HPCx homepage
Services User support Projects Research About us Sitemap Search  
  line          
Helpdesk User Guide Notices Bulletin Documentation
Training Porting Filestore Batch Interactive FAQ
               
home > support > FAQ > crash
spacer
hr
spacer

Where and why did my program crash?

spacer

Q: My program crashed, or is giving nonsensical numerical results. How can I find out what happened and where?
A: A number of ways of tracking down program errors are described in the text below:

Imagine that you have run a program on HPCx and it has crashed, or started to produce floating-point errors.
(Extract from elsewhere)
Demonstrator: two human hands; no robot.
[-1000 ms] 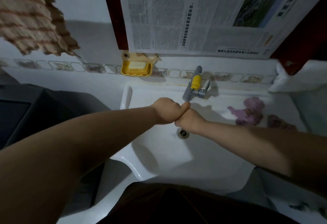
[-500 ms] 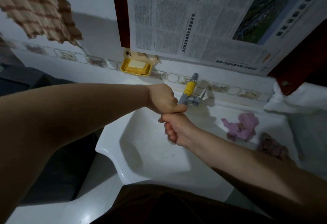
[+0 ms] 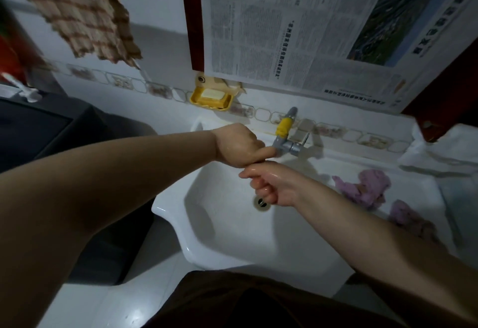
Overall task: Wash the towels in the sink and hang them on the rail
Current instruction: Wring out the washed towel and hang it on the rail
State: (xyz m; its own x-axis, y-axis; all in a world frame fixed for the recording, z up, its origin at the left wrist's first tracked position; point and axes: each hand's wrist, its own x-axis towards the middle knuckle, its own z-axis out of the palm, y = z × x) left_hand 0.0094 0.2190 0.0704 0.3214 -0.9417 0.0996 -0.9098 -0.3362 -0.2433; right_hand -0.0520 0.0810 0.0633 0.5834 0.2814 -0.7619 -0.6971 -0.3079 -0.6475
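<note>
Over the white sink (image 3: 168, 210) my two wet hands are stacked, closed into fists. My left hand (image 3: 236, 147) is on top, its thumb pointing at the grey tap (image 3: 284, 144) with a yellow band. My right hand (image 3: 271, 185) sits just below it, above the drain (image 3: 261, 202), fingers curled; I see nothing inside either fist. Two crumpled purple towels lie on the sink's right ledge, one (image 3: 362, 188) farther back and one (image 3: 408, 220) nearer my right forearm. A brown striped towel (image 3: 77, 14) hangs at the top left.
A yellow soap dish (image 3: 210, 98) with a bar of soap is fixed to the wall behind the sink. A newspaper (image 3: 310, 30) covers the wall above. A dark cabinet (image 3: 38, 131) stands left of the sink, and something white (image 3: 439, 151) lies at the right.
My fists went from side by side over the drain to stacked, left above right, closer to the tap. The view swung a little to the left.
</note>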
Naturally you want to know where the program was when the problem happened. In this short note we cover how to find out this information from the core file (including how to force a core to be produced), and how to get the program itself to print out the location of the crash.

Examining core files

Often, a program will automatically dump core when it crashes. The Fortran program memerror.f90 is designed to perform an illegal memory access. If you compile and run as follows:
  user@l1f01$ xlf90_r -qsuffix=f=f90 -g -q64 -o memerror memerror.f90
  ** memerror   === End of Compilation 1 ===
  ** segv   === End of Compilation 2 ===
  1501-510  Compilation successful for file memerror.f90.
  user@l1f01$ ./memerror 
   Calling segv ...
  Segmentation fault (core dumped)
you see that it dumps a core. You can examine this core using the utility program coretrace located in /usr/local/packages/trace/ (here's a copy of the coretrace script if you're interested). You must specify the name of the executable, eg
  user@l1f01$ /usr/local/packages/trace/coretrace memerror
  Reading core file 'core' associated with serial executable memerror
  reading symbolic information ...
  [using memory image in core]

  Segmentation fault in segv at line 35 in file "memerror.f90"
     35       array(i) = array(i) + float(i)
  segv(0x0, 0x0), line 35 in "memerror.f90"
  memerror(), line 17 in "memerror.f90"
You can see from the loop bounds that the error results from "i" being far outside the extent of the array.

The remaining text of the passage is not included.